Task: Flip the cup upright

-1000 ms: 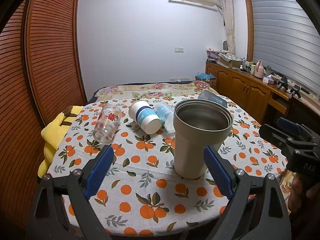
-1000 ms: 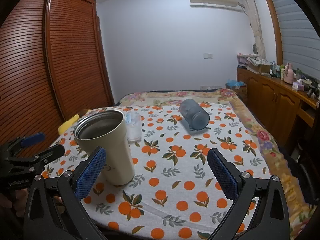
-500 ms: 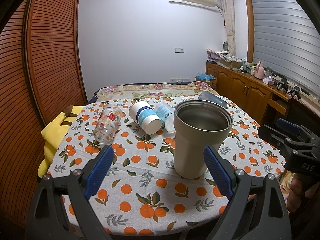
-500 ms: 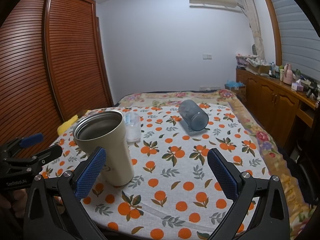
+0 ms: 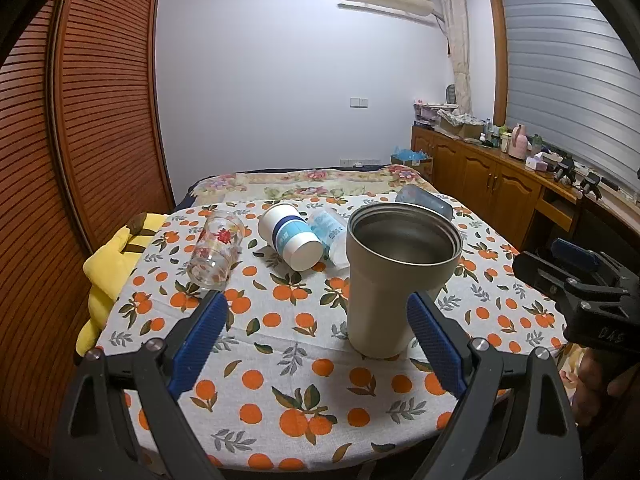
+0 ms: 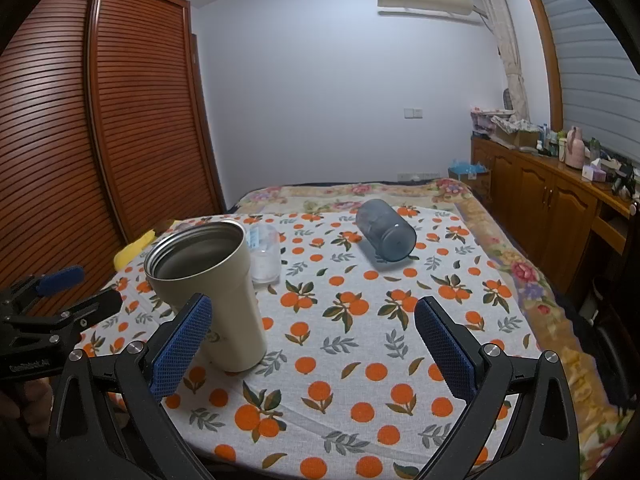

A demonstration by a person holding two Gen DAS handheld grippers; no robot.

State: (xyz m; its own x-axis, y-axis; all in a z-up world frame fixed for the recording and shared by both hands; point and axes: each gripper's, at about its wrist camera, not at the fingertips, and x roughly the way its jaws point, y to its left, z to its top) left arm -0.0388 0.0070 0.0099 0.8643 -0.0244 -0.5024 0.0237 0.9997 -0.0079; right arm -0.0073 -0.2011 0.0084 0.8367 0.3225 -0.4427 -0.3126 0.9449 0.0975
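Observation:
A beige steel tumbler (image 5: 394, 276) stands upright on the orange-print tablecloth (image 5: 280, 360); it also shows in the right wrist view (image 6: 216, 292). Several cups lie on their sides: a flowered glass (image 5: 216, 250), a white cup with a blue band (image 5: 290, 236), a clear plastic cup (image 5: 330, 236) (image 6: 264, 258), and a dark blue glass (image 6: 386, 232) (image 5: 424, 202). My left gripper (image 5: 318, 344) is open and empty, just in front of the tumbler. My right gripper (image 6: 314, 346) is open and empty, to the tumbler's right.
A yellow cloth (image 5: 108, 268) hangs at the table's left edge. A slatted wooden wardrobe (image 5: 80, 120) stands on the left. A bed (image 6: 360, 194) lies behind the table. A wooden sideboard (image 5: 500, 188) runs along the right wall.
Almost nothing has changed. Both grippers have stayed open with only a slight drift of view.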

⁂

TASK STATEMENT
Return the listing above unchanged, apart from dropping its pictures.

ANSWER FOR THE TASK
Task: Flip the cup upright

-1000 ms: 
-1000 ms: 
-500 ms: 
-500 ms: 
+0 ms: 
+0 ms: 

A demonstration by a person holding two Gen DAS handheld grippers; no robot.

State: (xyz m; its own x-axis, y-axis; all in a z-up world frame fixed for the recording and shared by both hands; point and axes: each gripper's, at about its wrist camera, not at the fingertips, and x roughly the way its jaws point, y to its left, z to its top) left arm -0.0388 0.0070 0.0099 0.8643 -0.0244 -0.5024 0.0237 0.9997 -0.0079; right arm -0.0073 -0.2011 0.0084 0.8367 0.3225 -0.4427 -0.3126 0.9449 0.0975
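Observation:
A beige steel tumbler (image 5: 394, 276) stands upright on the orange-print tablecloth (image 5: 280, 360); it also shows in the right wrist view (image 6: 216, 292). Several cups lie on their sides: a flowered glass (image 5: 216, 250), a white cup with a blue band (image 5: 290, 236), a clear plastic cup (image 5: 330, 236) (image 6: 264, 258), and a dark blue glass (image 6: 386, 232) (image 5: 424, 202). My left gripper (image 5: 318, 344) is open and empty, just in front of the tumbler. My right gripper (image 6: 314, 346) is open and empty, to the tumbler's right.
A yellow cloth (image 5: 108, 268) hangs at the table's left edge. A slatted wooden wardrobe (image 5: 80, 120) stands on the left. A bed (image 6: 360, 194) lies behind the table. A wooden sideboard (image 5: 500, 188) runs along the right wall.
Almost nothing has changed. Both grippers have stayed open with only a slight drift of view.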

No more work is required for the exercise.